The diameters of the wire seem reasonable and close to stock wire sizes but I said "measure the primary wire size in circular mils', not the diameter. Using cir mils would give a ratio of about 5:1 which is probably a somewhat high ratio. All these calculations are wild approximations but a voltage in the 50-80 volts range would make more sense than 100-120 volts.

[SilverSolder]

You know the total redneck fix for this amp...  is to wire the remaining toroid so it powers both left and right!

This is assuming you are OK with 200W per channel rather than 450W, of course! 

[ArthurDent]

SilverSolder, I believe you'll find the open space is for the input board and the filter cap board, not for a second transformer.

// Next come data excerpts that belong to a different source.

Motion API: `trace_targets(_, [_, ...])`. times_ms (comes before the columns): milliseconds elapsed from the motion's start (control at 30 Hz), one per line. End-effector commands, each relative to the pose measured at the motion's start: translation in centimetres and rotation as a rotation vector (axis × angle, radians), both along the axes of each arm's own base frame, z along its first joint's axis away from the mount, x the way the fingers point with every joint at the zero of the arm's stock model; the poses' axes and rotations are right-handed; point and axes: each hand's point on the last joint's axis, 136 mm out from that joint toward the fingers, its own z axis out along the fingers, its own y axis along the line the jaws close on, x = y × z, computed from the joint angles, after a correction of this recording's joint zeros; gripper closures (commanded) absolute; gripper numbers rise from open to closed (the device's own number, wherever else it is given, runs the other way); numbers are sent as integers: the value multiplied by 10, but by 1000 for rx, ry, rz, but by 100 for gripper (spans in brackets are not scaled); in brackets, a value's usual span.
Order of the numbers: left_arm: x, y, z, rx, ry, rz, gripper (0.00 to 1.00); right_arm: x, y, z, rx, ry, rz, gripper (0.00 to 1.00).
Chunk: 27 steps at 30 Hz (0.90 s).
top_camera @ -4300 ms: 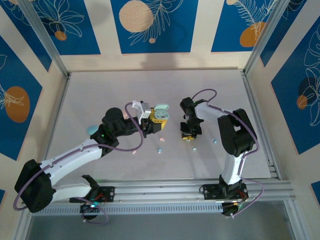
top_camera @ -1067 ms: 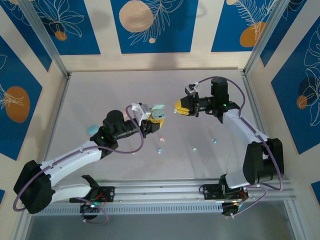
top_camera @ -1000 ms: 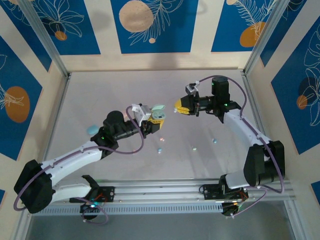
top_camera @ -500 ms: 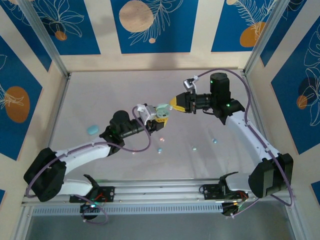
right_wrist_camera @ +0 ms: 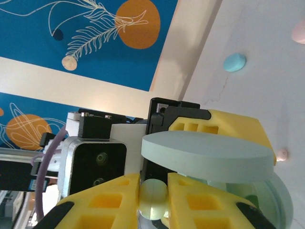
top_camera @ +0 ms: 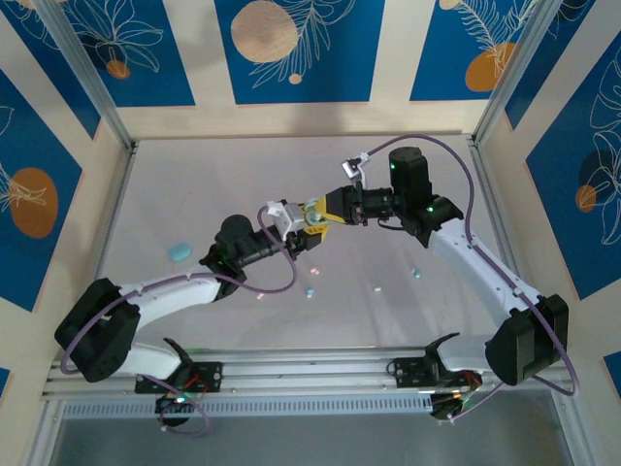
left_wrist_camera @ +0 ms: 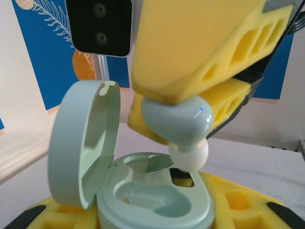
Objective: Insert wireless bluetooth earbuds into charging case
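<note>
Entry 1, right gripper (top_camera: 326, 209): in the earliest picture we find it low over the grey table (top_camera: 194, 184). We now list it raised, swung left, and drawn up against the left gripper (top_camera: 299, 221), from which it stood apart a second ago.

Entry 2, small glossy mint-green earbud with a white tip (left_wrist_camera: 178, 121): pinched between the right gripper's yellow fingers (right_wrist_camera: 205, 205), it comes with them to hang over the open, rounded plastic mint-green charging case (left_wrist_camera: 152, 202), white tip at a socket's mouth.

Entry 3, left gripper: we log it shifted toward the table's middle, arm stretched farther out, the case carried along.
</note>
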Motion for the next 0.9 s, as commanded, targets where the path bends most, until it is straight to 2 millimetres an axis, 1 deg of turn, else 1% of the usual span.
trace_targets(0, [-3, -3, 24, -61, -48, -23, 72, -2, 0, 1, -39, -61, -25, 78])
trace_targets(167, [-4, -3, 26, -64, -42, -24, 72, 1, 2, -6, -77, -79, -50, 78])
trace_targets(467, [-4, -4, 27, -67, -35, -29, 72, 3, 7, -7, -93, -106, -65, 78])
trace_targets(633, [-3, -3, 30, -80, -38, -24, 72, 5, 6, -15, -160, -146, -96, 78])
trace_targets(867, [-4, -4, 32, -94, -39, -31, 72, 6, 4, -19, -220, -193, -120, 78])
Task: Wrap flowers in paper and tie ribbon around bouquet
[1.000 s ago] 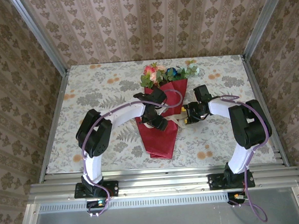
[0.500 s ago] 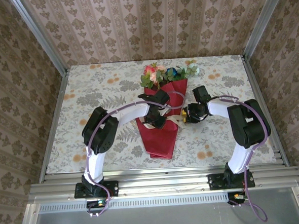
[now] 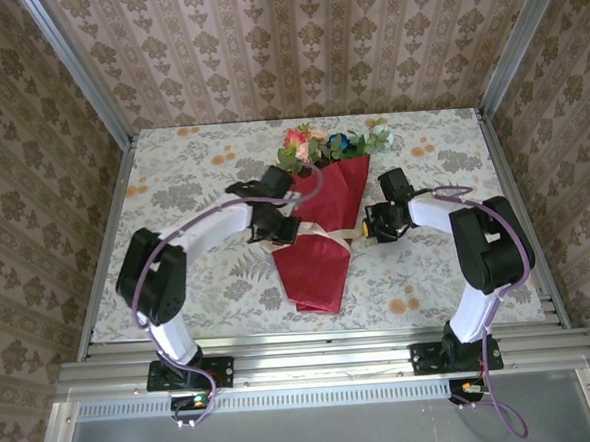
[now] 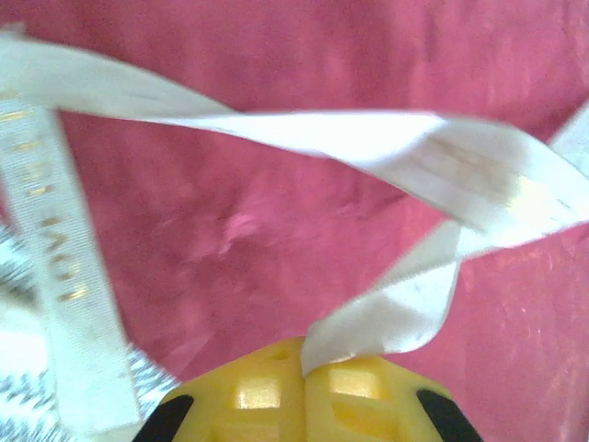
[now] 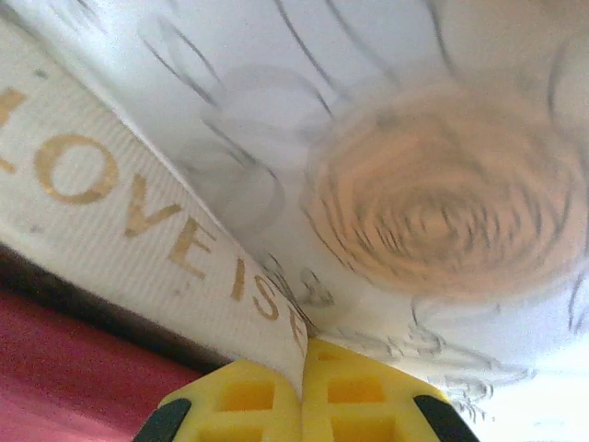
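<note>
Lying lengthwise in the middle of the flowered tablecloth [image 3: 193,187], the bouquet [image 3: 333,184] shows in the top view with its flowers [image 3: 320,144] toward the far wall and the narrow end of the cone toward the arms. The red paper [image 3: 313,270] is wrapped around the stems. A cream ribbon [image 3: 326,237] crosses the cone about halfway down. The left gripper [image 3: 288,230] sits at the cone's left edge, at one end of that strip. The right gripper [image 3: 364,232] sits just off the right edge, at the other end. From this height I cannot tell how either set of jaws stands.

Through the left wrist camera, the two yellow fingertips [image 4: 258,391] are pressed together at the bottom of the frame, pinching an end of the ribbon between them. From there the strip rises, folds over and runs across the crimson paper. Another length with gold lettering hangs down the left side, over a sliver of tablecloth.

Through the right wrist camera, the fingertips [image 5: 248,396] are likewise closed, clamping the ribbon where gold letters read "LOVE IS". The strip stretches away to the upper left. Red paper lies below it, at the lower left. Tablecloth with an orange rose print spreads above and to the right.
</note>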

There is only one transformer.

[BurningTantalum]

Thanks for that Tautech, I will peruse that extensive info when I have a moment.

I have not come across 'circular mils' (When I went to school in 1961 we learned the cgs metric system, despite being in the UK,  as it was a primary school that was intended to feed into an elite grammar school.) but it appears to be an area measurement so I will have a think about that when I have a moment.
BT

[SilverSolder]

There is only one transformer.

Must be a massive transformer - 1000VA or even more?

[ArthurDent]

SilverSolder - "Must be a massive transformer - 1000VA or even more?"

Check the specs, the power consumption is 500W or 650VA. Output ratings often are wildly different from power input depending on the output power rating method used. Max output is rated from 1200 to 1400 watts.

[ArthurDent]

The cir mil listings of the two wire sizes used (.9 and 2.1) are 1288 and 6529 or about a 5:1 ratio for current capacity. The link below is to a wire table with the wire’s mm diameter in the next to last column and the cir mil numbers in the 4th column from the left.

If the 240 volt input is 650VA then the current is about 650VA/240V=2.7 amps. That would mean the main secondary current could be up to 5 times that or as high as 13.5 amps. Assuming power out is about equal to power in then 650VA/13.5A=48V. There are also transformer losses and another 17 volt secondary winding that subtract current and would make the 13.5A figure lower. The actual main secondary current rating might be closer to 10A which would make the voltage closer to 65V which would make more sense. The power supply load varies with the audio output levels as well so using a larger secondary wire size than needed would lower the coil resistance and help with the power supply stability. 
 
Another way of looking at it is that the 460 turn primary is for 240 volts input or 1.917 turns per volt. If the main secondary is 280 turns, 280turns/1.917turns per volt=146 volts which gives almost 200VDC peak and this would mean the VA rating of the secondary would be much greater than the power in.  Half of that 200VDC (which has to be wrong), is about 100VDC or 73 volt RMS which is within the ratings for the filter caps.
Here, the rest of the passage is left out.